From: Laurent Bercot <ska-skaware_at_skarnet.org>
Date: Mon, 27 Apr 2020 11:30:27 +0000

>Hi Laurent. It's been a while.
>:)

  Long time no see. :) We'd love to have you on #s6, if you can!

>I'm updating my packages to catch up with skalibs, gcc warnings, etc.,
>and fd_close() returning void is one of the changes that hit me.
>Looking over past discussions, I agree that POSIX is a mess
>here--nevertheless, given that close() is the way it is, I think it's
>best for fd_close() to report errors other than EINTR to the caller.
>What do you think?

  Ha. This has been the subject of several discussions, and a long
thought
process for me. This change has probably taken the most thinking time by
character in the diff.

  The long and short of it is that close() is a destructor (it frees up
resources that have previously been allocated), and with the years I've
found the following rule to be really important:

  *Destructors should never fail.*

  Breaking that rule is an incitation to terrible programming, and can
lead to absurd behaviour, a striking example of which is service
management systems (read: systemd) that refuse to shut a machine down,
and keep the machine looping in a dysfunctional state, when something
goes wrong during the shutdown procedure.
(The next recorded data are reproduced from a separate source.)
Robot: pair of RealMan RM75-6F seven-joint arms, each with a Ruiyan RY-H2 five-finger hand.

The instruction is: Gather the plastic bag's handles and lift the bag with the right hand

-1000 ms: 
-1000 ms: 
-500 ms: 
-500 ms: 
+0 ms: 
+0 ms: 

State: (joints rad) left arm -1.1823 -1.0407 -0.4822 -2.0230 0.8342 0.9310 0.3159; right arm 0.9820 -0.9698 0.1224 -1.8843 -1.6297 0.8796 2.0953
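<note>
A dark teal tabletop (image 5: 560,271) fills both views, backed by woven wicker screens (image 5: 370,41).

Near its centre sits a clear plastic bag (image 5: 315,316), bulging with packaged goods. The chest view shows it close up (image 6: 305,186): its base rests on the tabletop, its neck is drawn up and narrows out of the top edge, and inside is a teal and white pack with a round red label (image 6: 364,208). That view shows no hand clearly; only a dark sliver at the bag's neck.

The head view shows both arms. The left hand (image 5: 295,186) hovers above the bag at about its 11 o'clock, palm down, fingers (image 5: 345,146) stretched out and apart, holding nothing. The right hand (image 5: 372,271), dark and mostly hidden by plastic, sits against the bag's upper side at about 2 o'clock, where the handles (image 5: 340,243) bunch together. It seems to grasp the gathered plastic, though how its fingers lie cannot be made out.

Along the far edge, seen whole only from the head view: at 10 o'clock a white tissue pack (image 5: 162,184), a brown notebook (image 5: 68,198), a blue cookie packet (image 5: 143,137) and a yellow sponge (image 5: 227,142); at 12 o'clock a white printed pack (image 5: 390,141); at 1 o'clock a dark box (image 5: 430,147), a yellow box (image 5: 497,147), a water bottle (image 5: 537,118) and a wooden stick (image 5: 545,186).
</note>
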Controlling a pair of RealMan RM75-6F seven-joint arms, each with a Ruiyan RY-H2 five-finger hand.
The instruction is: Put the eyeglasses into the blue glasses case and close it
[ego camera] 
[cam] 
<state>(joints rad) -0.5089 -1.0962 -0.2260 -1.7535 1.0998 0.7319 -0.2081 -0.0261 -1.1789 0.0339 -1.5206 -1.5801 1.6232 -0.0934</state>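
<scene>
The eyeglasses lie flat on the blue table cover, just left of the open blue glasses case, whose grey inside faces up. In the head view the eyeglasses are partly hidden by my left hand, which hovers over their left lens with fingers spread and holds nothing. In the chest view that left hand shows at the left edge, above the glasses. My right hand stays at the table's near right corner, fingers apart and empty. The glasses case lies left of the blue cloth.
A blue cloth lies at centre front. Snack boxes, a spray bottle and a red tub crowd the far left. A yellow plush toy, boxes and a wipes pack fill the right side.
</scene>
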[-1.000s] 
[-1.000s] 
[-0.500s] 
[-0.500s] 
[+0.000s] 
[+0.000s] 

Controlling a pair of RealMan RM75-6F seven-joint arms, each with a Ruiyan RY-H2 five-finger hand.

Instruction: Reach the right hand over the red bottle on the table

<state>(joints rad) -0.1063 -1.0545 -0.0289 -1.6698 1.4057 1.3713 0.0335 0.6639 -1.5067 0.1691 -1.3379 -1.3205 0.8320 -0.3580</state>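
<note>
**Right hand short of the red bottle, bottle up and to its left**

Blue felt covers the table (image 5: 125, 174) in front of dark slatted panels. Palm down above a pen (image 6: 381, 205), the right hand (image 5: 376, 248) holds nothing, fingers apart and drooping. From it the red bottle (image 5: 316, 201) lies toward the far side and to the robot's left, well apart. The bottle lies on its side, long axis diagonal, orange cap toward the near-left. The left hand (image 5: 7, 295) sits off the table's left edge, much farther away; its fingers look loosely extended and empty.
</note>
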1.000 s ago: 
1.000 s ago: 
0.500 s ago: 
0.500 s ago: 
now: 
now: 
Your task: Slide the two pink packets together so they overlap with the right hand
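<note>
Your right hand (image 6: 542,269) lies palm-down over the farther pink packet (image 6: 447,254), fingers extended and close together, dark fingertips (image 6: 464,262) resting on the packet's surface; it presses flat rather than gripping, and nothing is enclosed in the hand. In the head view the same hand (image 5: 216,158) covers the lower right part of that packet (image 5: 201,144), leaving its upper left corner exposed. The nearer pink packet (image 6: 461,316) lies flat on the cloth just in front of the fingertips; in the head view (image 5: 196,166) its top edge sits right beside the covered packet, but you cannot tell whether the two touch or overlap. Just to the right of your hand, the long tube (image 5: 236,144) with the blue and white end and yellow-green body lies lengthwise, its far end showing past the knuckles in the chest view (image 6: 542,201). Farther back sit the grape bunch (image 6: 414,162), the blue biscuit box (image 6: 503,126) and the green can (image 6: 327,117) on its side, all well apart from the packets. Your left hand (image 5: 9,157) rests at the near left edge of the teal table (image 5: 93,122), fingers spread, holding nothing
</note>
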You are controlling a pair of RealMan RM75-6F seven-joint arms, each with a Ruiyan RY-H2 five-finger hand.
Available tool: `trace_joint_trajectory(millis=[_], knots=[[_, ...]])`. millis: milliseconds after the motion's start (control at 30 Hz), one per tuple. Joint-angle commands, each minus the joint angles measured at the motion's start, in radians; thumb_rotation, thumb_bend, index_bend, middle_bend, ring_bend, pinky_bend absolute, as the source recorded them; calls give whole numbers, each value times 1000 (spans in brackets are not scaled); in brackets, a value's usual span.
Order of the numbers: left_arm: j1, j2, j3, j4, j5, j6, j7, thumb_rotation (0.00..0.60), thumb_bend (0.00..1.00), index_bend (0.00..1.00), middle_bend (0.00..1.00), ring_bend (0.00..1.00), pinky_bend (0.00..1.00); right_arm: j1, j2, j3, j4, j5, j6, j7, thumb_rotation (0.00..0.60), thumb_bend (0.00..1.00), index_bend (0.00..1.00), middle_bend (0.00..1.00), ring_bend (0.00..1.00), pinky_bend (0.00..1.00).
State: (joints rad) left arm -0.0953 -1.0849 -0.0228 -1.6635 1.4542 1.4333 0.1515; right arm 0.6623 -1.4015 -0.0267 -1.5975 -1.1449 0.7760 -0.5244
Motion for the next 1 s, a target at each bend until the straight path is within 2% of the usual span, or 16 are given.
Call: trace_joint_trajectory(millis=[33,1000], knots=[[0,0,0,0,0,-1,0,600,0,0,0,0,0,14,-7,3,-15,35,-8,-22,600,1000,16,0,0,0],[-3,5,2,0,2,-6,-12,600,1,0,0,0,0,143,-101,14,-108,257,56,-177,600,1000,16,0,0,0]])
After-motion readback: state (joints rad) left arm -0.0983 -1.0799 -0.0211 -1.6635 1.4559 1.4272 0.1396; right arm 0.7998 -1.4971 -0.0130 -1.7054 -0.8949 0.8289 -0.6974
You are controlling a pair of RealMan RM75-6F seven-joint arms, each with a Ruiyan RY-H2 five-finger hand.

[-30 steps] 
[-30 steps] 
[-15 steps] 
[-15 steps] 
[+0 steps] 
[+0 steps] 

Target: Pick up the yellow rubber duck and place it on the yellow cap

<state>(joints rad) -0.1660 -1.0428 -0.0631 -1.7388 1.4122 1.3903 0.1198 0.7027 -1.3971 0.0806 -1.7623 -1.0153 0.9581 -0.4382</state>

  What did it for me was to ask myself the question: what do you do if
a destructor fails?

  There is no good answer to that question. Do you consider the resource
still allocated? You need to free it to keep going, but attempting to
free it is obviously failing. Do you keep going and leak the resource?
If not, how do you report failure? Say you manage to report the failure
with a "resource cannot be freed" error code. What should the caller do?
Same exact question. So you defer to the caller again, and the problem
goes all the way back to main(), and then what should the program do?
exit just because it could not free a resource? What if this program is
your shutdown procedure?

  The only sane way to proceed is to keep trucking as if the destructor
did not fail. You might leak a resource, but there's no way to free it
and attempts to report it will just make you fail harder than if you
ignore it. If you can't free a resource, it's not something you can
handle, it's a system problem, and it's above your paygrade as a simple
program that called a destructor.

  And so, if the sanest thing for a caller to do is to ignore errors, it
means that generating errors is a no-no for a destructor. They should
not
be allowed to fail, period.

  So, yes, POSIX is terrible, and close() should return void in the first
place. Note that at least on Linux, the fd is closed even when close()
returns -1 EINTR! so in practice, at least on Linux it indeed never
fails.
(But even in that case the API is a problem, because you cannot assume
that every OS will do that; if the fd is closed then you should
return success; failure should mean that the fd still needs to be
closed; attempting to close it again is only valid in single-threaded
programs, because in multithreaded programs you could end up closing an
unrelated fd that was opened by another thread in a race. Yes, that's
the kind of mess you get yourself into when destructors fail.)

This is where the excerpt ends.